I’m running Nextcloud Hub 6 27.1.11 with Nextcloud office (8.2.12) as a docker install.
I’m trying to setup the WOPI allow list. I’ve been trying to do this on-and-off for a while. It seems a desirable - although not necessary - step to get things running secure.
Steps so far.
Find docker details:
root@stanworth:/home/james# docker ps -a
CONTAINER ID IMAGE COMMAND CREATED STATUS PORTS NAMES
b7a2fccc4f26 collabora/code "/start-collabora-on…" 9 minutes ago Up 34 seconds 127.0.0.1:9980->9980/tcp NEXTCLOUDOFFICE
hi @James_O_Stanworth! this topic is in fact easy and complicated at the same time because there is mix two different concepts. WOPI protocol itself is completely about DNS (consult Collabora integration guide for details) but the WOPI allow list only works with Ip addresses.
Basically speaking this list should cover IP addresses where the request comes from (like in a firewall). To know where it comes from you must understand the whole way of the request from the CODE server to access Nextcloud. usually and as best practice both systems use public DNS names for communication.

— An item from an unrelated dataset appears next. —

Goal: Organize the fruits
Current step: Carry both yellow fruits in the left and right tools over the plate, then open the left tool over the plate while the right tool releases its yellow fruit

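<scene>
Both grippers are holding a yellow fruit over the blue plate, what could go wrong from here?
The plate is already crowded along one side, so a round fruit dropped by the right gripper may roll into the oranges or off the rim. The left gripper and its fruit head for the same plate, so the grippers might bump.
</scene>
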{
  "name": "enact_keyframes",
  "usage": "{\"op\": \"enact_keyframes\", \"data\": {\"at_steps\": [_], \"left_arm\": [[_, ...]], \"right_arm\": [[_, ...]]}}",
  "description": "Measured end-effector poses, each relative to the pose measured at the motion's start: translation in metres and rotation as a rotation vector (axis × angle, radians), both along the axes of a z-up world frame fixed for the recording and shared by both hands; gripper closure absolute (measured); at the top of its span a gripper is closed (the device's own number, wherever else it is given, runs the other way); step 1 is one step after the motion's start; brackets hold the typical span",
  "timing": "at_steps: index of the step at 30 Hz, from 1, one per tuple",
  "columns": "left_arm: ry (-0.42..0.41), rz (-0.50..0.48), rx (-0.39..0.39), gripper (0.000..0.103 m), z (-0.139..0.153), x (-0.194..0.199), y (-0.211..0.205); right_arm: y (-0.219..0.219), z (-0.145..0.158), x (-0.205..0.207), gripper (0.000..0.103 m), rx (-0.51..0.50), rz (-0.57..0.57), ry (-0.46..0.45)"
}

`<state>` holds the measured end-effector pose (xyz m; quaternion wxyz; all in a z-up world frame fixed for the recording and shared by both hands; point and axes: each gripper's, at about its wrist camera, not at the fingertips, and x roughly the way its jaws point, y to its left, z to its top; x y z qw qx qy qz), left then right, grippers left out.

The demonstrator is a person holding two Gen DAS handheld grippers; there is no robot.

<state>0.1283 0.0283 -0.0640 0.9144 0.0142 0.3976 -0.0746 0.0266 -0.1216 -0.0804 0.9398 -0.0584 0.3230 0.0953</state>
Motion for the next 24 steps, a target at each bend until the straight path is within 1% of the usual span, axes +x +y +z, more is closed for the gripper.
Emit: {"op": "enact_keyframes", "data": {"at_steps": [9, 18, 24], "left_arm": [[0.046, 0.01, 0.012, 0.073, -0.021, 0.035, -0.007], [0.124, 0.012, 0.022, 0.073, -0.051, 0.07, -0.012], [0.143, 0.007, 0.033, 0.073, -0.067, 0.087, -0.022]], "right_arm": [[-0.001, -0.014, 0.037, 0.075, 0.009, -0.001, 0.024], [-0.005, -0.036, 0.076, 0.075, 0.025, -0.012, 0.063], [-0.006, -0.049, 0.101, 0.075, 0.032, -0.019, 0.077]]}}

This make CODE resolving the public DNS name of Nextcloud to its public IP… in turn CODE connects to a public IP of NC often traveling all the way from internal CODE server to the router to the internet and coming back through the router public IP, port forwarding, maybe reverse proxy hitting the NC server… this is the reason why often your public IP must be included in the allow list to make CODE work…
PS: there are technics like splitbraindns addressing the issue and routing the traffic internally but this add complexity and require some understanding of networking basics.